In March 2011, enormous radioactive materials, mainly 137Cs, 129I, 90Sr and so on were released from the Fukushima Daiichi nuclear power plant after The Great East Japan Earthquake. Tap water, raw milk, vegetables, mushrooms, fruit, nuts, seaweed, marine invertebrates, fish, beef, wild animal meat, brown rice, wheat, tea leaves and other foodstuffs were contaminated by many radionuclides. In particular, when we eat foods contaminated by radioactive materials, it is thought that internal radiation exposure may cause and increase cancer risk. This study was performed to search food materials and components showing an inhibitory effect of strontium absorption and promotive effect of cesium excretion for the reduction of internal radiation exposure.

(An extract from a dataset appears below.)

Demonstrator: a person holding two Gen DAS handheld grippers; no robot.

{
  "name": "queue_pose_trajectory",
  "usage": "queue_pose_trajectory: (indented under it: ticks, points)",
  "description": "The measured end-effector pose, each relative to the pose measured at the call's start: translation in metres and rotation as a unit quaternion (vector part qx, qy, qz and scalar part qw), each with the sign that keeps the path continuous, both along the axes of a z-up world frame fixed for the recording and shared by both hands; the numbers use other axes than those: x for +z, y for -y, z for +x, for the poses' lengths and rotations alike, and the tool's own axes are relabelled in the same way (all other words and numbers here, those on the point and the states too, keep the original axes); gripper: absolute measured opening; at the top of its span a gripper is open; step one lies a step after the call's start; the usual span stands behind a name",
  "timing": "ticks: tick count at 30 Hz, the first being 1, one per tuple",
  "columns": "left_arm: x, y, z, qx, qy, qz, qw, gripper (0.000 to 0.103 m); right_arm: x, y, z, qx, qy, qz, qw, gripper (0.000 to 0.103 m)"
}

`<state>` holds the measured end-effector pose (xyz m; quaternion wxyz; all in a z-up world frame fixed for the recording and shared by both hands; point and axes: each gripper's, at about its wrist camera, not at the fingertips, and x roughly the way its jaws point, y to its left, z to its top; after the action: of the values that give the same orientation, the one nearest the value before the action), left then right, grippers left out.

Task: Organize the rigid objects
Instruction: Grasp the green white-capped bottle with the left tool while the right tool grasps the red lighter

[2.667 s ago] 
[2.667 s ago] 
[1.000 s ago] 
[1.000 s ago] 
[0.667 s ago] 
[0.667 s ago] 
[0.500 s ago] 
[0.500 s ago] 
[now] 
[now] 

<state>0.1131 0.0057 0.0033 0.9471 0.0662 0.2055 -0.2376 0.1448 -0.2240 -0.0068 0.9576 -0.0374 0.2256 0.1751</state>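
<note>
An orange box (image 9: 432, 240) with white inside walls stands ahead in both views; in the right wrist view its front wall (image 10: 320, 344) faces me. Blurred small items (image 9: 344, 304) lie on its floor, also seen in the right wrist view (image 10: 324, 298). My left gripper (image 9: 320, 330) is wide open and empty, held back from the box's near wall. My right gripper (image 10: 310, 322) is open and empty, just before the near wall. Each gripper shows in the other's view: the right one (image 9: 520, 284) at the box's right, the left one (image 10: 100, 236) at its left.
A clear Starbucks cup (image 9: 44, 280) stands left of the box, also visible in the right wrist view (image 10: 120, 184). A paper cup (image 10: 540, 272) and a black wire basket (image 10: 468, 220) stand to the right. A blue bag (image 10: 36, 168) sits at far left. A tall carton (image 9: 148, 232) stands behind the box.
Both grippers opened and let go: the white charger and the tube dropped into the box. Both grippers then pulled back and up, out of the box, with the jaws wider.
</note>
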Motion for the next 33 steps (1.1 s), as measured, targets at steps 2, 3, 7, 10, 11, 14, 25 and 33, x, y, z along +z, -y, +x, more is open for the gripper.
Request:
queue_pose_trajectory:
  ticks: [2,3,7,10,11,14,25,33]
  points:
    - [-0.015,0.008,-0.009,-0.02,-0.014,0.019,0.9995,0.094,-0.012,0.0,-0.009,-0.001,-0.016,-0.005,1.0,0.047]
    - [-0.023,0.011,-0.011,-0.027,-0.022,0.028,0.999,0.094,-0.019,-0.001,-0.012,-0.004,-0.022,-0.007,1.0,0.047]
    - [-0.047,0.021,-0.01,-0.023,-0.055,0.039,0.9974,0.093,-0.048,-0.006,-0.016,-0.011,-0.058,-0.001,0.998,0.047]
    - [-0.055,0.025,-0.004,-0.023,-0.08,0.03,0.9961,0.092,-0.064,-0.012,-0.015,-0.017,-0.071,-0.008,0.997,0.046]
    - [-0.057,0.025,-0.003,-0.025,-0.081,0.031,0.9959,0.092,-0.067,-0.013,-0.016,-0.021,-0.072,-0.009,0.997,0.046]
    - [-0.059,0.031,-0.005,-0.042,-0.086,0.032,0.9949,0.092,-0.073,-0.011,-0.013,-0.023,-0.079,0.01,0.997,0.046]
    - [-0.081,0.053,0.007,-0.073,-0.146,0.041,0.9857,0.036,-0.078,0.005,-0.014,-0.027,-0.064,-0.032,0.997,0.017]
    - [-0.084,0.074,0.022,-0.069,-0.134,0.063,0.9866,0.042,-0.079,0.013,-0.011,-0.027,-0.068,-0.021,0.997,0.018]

In mice groups given kelp and laminaran, the concentrations of strontium in femurs of mice administrated with strontium chloride were significantly decreased compared with the control group (the only-strontium-chloride treated group). It was suggested that kelp and laminaran may inhibit the gastrointestinal absorption of Sr in vivo. We examined promoting effects of samples showing diuretics on cesium excretion into urine of mice. The Cs excretion ratio into urine was significantly increased by orally administration of coffee and theophylline compared with the only-cesium-chloride administered group. Our results indicate that these food materials and components can be useful tools to prevent internal radiation exposure by cesium and strontium.

Key words

cesium, strontium, radioactive materials, internal radiation exposure

Introduction

Large amounts of radioactive materials (mainly 137Cs, 129I, 90Sr and so on) were released from the Fukushima Daiichi nuclear power plant after The Great East Japan Earthquake and the following nuclear accident and tsunami on March 11, 2011. The amount of released radioactive cesium and strontium to the atmosphere by this accident were estimated to be 3.3×1016, 2.1×1015 Bq, respectively [1]. Enormous radionuclides released from the power plant contaminated various foods and drinks, such as vegetables, milk, meats, eggs, fishes and drinking water [2]. Radiation exposure causes serious problems to human health and life. X-rays and gamma rays from radioactive materials are known human carcinogens (cancer-causing agents). The people exposed to radioactive materials have higher cancer risks, such as multiple myeloma, thyroid cancer, bladder cancer, breast cancer and so on. It is reported that the cancer risk was the highest for those exposed as children. In particular, internal radiation exposure is a very high risk, because radioactive materials continuously produce radiation inside the body. Therefore, it is a serious problem that humans are exposed to radiation from inside the body for a longtime by eating these contaminated foods.

137Cs has a long physical half-life (30.2 years) [3], so health hazard by radiation continues for a long time. Since Cs belongs to the alkali metal group and has chemical properties similar to those of potassium (K), Cs shows similar biokinetics to K and distributes through the whole body uniformly as K [4]. Because the biological half-life of Cs is approximately 110 days, internal exposure by 137Cs continues for three months when humans intake food contaminated by 137Cs. 90Sr is also one of the most dangerous radioactive materials. Because of the long physical half-life (28.9 years) of 90Sr, the risk of health hazards, such as cancer, increases by internal radiation exposure of 90Sr [5,6]. Strontium, which is classified as an alkaline earth metal in the periodic table, can chemically replace calcium in the bone and remain there for a long time [7]. Therefore, internal radiation exposure, depending on intake of foods contaminated by radioactive materials such as 137Cs and 90Sr, which have long half-lives in vivo, induces serious disease and cancer to humans.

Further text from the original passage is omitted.